Solution: There is no logical flaw in the Java security model, so there must be a big oopsy somewhere in the JVM. The JVM needs to be patched against this to prevent both IFF files and Applets from becoming an attack vector. The driver software would remain unchanged.

Beyond those three instances, there's really no other vectors. The code loading the software already has full permissions, so it doesn't need exploits in the driver. Nor can the driver break out of its sandbox without a flaw in the JVM. Since the JVM is the software that must be patched, the driver doesn't need to change. The absolute worst that could happen is that an exploit could destroy the payload for a particular file. Nothing else.

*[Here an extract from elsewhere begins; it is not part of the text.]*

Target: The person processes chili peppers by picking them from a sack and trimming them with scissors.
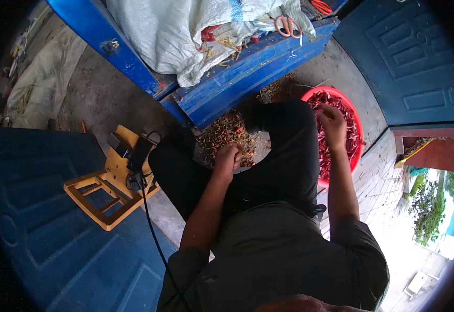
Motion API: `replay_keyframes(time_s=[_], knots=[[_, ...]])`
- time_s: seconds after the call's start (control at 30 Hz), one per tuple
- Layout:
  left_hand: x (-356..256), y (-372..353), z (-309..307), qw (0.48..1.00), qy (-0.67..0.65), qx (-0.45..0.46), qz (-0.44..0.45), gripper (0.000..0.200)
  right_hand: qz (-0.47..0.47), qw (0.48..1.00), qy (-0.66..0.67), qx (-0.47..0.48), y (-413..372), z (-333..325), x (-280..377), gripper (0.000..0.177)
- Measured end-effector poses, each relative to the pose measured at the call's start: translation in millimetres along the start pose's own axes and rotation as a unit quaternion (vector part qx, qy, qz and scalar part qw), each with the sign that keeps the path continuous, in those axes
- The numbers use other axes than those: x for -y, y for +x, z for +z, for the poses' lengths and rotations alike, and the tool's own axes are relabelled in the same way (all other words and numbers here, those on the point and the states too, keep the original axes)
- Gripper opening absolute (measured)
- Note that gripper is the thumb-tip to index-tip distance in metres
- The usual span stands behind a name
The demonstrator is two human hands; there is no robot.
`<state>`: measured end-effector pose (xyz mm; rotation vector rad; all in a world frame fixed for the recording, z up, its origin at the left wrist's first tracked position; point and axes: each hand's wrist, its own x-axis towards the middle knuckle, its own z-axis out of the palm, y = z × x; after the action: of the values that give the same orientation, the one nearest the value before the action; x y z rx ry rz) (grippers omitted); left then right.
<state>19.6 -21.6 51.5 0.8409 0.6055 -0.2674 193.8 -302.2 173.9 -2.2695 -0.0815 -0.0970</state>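
Note:
My left hand (229, 157) is closed in front of my lap, between my knees. Its fingers are curled in, and what they hold, if anything, is hidden. Below it on the floor lies a heap of dry stems and bits of red chili (222, 136). Over on the right, my right hand (333, 126) is above a red plastic basin (361, 122) of dried red chilies (349, 112). Its fingers are loosely bent and apart, with nothing visible between them. My right knee stands beside the basin and covers part of its left side.
A blue wooden chest (253, 70) stands ahead, with a white woven sack (154, 31) and orange-handled scissors (288, 27) on top. To the left, a small wooden folding chair (107, 190) carries a black device with a cable (154, 229). Blue doors (409, 57) flank both sides.

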Motion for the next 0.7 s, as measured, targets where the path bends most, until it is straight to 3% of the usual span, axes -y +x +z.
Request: replay_keyframes(time_s=[0.03,0.1,0.13,0.2,0.27,0.4,0.43,0.57,0.7], knots=[[-1,-2,-1,1.0,0.005,0.001,0.016,0.017,-0.082,0.996,0.027,0.004,10,28,-4,0.029],[-1,-3,-8,1.0,-0.014,-0.001,0.016,0.017,-0.145,0.983,0.093,0.069,24,76,56,0.025],[1,-4,-13,0.999,-0.033,-0.001,0.01,0.017,-0.13,0.977,0.13,0.105,37,101,73,0.025],[4,-6,-23,0.999,-0.048,-0.005,0.016,0.018,-0.205,0.966,0.118,0.103,57,144,122,0.027],[3,-11,-28,0.998,-0.066,-0.015,0.016,0.02,-0.219,0.968,0.072,0.101,86,183,154,0.033],[7,-11,-31,0.995,-0.07,-0.038,0.052,0.018,-0.199,0.976,0.044,0.077,123,235,211,0.039],[7,-11,-31,0.995,-0.07,-0.039,0.056,0.018,-0.215,0.973,-0.018,0.086,128,244,219,0.041],[6,-9,-31,0.994,-0.096,-0.036,0.047,0.022,-0.222,0.965,-0.13,0.054,152,275,215,0.039],[11,-5,-30,0.995,-0.092,-0.026,0.041,0.022,-0.126,0.967,-0.024,0.218,153,251,215,0.038]])
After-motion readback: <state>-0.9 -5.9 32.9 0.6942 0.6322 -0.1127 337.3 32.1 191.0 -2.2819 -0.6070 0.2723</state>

Why not just embed a URL reference to the JAR in question? -Tao

Certainly an appealing design. In theory, the JAR data would only be replicated once rather than with every file. The question this raises is, "What if the JAR is unaccessable?" For example, the website could be down or the user could be on a plane. If he's never opened the file before (assuming a caching mechanism), he'll be unable to access the data. Plus, who is going to guarantee that the driver will remain available far into the future? Will this create a situation where the data must be reverse engineered without any remaining code as reference?

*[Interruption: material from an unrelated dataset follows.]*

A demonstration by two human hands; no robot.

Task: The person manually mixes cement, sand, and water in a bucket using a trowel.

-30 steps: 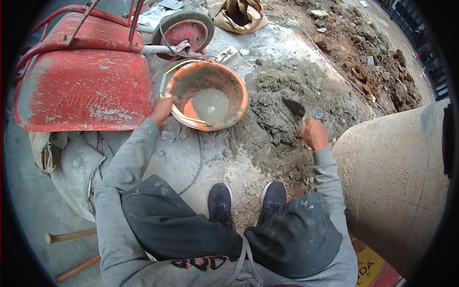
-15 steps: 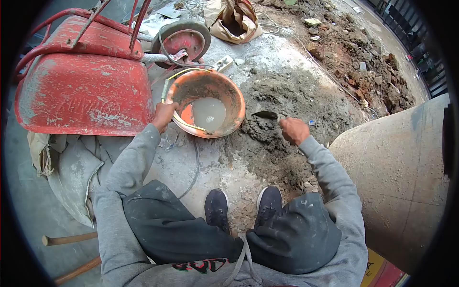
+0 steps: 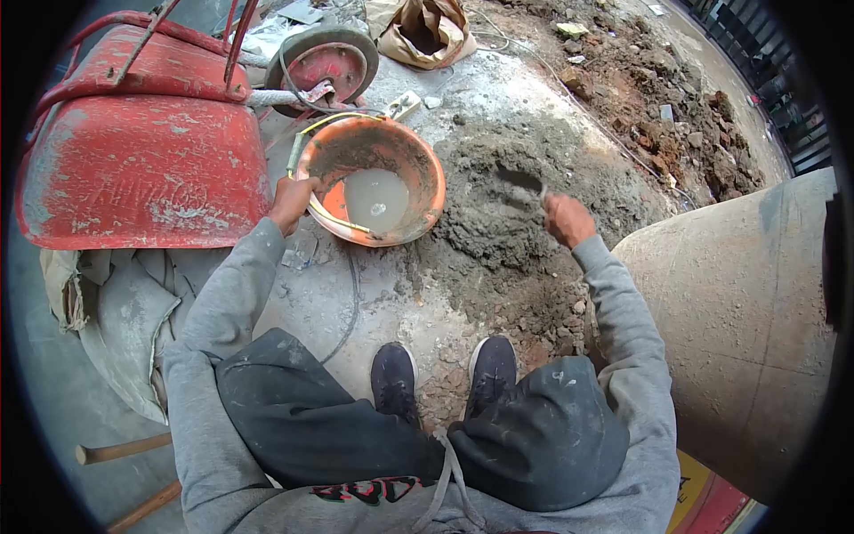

Making the file completely self-contained solves these issues. The driver will always be available, and the data can always be read.

If Java disappears, would the data be harder to extract than in a regular file? -KristofU

No. The embedded driver does not add anything to the payload stream that wouldn't exist without the driver. If the ability to run the code were lost to future generations, the header and embedded driver could be thrown away in favor of analyzing the payload directly. More likely, the executable code would be of help to such "data archaeologists." Even if they are incapable of running the code, it provides a roadmap to the file's contents. As long as they have a basic understanding of the Java bytecodes they can rebuild the driver in a new language. If the understanding of Java bytecodes and contemporary processor design was lost, then nothing is lost to the analysis of the payload. The ZIP markers should help clearly identify the driver's beginning and end points.